Beginning at the top of the data below, write out every line exactly until you reach the line with "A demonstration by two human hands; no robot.", and include that line.

··· EXERCISE INPUTS ···

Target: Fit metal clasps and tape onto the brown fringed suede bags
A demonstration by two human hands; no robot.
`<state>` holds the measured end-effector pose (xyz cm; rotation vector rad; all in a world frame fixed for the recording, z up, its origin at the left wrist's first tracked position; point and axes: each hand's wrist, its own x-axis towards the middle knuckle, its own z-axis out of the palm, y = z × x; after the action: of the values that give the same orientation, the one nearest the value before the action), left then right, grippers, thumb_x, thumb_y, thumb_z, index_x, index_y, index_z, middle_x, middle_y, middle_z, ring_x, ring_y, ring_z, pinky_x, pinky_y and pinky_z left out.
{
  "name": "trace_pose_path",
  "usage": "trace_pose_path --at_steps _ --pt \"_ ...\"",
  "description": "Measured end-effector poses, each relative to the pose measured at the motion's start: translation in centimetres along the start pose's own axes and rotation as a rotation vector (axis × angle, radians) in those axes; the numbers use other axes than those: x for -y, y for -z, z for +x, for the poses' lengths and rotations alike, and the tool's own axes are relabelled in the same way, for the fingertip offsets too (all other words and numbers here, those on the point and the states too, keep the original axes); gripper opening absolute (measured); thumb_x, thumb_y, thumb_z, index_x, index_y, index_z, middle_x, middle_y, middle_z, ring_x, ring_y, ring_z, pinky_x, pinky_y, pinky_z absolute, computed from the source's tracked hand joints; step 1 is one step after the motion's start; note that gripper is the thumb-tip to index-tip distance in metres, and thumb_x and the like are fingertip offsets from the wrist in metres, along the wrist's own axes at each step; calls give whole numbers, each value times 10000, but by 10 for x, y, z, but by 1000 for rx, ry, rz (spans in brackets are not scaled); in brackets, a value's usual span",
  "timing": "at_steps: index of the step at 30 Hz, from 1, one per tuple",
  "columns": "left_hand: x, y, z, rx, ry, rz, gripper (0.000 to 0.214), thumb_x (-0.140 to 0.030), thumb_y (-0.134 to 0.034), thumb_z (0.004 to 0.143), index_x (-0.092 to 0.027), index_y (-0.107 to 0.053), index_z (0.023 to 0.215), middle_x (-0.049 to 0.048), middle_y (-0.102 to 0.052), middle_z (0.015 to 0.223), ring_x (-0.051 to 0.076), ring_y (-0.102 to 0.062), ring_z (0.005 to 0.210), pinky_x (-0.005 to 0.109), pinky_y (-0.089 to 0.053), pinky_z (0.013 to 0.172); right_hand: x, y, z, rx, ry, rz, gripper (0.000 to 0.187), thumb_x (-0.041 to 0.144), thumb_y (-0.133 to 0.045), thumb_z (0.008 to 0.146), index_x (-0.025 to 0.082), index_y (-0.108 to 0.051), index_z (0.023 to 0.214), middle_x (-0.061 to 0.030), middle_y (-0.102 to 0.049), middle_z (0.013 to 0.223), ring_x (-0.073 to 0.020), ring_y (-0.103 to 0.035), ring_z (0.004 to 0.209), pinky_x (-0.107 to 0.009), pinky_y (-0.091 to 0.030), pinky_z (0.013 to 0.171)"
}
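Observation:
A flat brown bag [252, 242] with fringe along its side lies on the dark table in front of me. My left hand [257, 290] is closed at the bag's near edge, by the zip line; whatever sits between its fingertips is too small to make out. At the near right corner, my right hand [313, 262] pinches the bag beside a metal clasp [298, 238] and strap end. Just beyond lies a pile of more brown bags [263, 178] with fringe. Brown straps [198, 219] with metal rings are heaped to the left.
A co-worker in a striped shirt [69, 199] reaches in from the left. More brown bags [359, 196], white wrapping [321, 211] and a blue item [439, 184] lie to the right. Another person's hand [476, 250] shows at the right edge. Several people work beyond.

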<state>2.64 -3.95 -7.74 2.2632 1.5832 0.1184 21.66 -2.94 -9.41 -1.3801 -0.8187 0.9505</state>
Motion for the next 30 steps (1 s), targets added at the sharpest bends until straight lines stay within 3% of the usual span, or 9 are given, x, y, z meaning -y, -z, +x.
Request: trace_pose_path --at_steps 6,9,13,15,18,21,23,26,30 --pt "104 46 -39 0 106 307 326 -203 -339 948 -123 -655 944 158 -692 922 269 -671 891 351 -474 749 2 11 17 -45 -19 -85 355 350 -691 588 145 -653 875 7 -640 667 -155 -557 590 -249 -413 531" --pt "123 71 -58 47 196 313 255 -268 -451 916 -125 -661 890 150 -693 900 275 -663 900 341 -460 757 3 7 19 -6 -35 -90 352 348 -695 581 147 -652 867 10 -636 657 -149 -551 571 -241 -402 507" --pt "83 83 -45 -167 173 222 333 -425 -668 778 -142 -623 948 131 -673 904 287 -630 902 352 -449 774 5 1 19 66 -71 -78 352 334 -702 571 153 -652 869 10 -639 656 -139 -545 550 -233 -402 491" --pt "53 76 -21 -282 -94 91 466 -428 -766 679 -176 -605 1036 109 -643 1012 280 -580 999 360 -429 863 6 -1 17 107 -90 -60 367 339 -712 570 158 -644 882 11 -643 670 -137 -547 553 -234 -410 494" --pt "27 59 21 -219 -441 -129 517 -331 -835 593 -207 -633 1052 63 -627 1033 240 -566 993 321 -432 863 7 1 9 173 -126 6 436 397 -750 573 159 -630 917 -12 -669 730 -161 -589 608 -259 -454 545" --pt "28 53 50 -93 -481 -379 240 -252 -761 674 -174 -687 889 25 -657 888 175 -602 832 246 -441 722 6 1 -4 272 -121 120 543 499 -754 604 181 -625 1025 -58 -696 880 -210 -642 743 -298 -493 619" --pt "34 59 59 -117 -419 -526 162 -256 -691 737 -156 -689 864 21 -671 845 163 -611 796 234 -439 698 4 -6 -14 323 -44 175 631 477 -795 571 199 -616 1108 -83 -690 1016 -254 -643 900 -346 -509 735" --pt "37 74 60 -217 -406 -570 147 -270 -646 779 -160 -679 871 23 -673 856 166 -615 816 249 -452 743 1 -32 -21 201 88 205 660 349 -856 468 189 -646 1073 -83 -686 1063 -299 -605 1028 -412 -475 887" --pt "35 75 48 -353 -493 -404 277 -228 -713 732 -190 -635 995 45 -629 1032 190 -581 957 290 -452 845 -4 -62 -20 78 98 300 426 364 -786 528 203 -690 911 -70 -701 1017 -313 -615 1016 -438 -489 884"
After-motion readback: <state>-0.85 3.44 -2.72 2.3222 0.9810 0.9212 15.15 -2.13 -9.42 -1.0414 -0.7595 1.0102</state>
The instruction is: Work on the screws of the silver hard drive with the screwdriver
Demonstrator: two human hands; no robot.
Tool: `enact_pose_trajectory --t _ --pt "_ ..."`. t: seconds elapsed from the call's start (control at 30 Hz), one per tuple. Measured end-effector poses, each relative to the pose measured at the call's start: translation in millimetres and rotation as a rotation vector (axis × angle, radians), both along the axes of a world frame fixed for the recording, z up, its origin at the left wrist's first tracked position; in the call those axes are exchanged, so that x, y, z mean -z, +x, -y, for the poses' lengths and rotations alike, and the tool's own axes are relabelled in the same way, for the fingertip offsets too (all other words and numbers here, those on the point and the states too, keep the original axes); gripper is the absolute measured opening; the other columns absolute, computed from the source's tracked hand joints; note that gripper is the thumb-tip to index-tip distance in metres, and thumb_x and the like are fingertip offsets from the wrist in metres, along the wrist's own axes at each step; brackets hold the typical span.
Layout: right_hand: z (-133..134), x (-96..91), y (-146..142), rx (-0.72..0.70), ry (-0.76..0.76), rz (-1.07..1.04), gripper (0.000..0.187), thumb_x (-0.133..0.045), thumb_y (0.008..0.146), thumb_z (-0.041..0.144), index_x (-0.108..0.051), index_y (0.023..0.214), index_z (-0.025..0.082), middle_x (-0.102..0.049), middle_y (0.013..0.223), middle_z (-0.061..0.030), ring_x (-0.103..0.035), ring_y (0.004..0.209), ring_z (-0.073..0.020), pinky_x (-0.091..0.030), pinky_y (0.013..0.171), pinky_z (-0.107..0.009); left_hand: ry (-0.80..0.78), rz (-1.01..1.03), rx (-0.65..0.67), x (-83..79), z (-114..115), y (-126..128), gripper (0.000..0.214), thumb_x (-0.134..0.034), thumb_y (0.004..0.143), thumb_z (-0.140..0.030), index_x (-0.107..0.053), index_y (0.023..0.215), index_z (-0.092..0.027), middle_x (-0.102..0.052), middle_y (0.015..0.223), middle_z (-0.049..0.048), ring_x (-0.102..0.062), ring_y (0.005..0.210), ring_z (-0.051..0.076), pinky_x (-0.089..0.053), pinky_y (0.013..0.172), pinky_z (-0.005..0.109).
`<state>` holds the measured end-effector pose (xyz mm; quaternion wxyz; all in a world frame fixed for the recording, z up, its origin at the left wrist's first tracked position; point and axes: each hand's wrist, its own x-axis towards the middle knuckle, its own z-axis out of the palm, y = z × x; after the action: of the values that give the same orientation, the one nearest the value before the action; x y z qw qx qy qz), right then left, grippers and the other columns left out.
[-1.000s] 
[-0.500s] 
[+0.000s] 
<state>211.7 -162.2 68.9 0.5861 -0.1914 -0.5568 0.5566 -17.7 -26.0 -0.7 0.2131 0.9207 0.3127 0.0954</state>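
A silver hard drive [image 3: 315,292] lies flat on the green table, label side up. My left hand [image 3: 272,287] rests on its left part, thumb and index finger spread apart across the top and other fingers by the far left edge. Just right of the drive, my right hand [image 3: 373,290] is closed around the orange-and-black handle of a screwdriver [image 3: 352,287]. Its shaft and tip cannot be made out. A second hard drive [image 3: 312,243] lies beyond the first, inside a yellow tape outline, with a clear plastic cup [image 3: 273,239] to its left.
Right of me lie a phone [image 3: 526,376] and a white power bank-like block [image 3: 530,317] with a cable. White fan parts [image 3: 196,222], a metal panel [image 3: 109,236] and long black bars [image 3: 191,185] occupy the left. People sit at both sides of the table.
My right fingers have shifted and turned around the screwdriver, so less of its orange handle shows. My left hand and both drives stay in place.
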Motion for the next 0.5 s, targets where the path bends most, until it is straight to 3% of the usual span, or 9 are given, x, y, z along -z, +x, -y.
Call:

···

ANSWER BOX:
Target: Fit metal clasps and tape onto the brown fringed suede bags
A demonstration by two human hands; no robot.

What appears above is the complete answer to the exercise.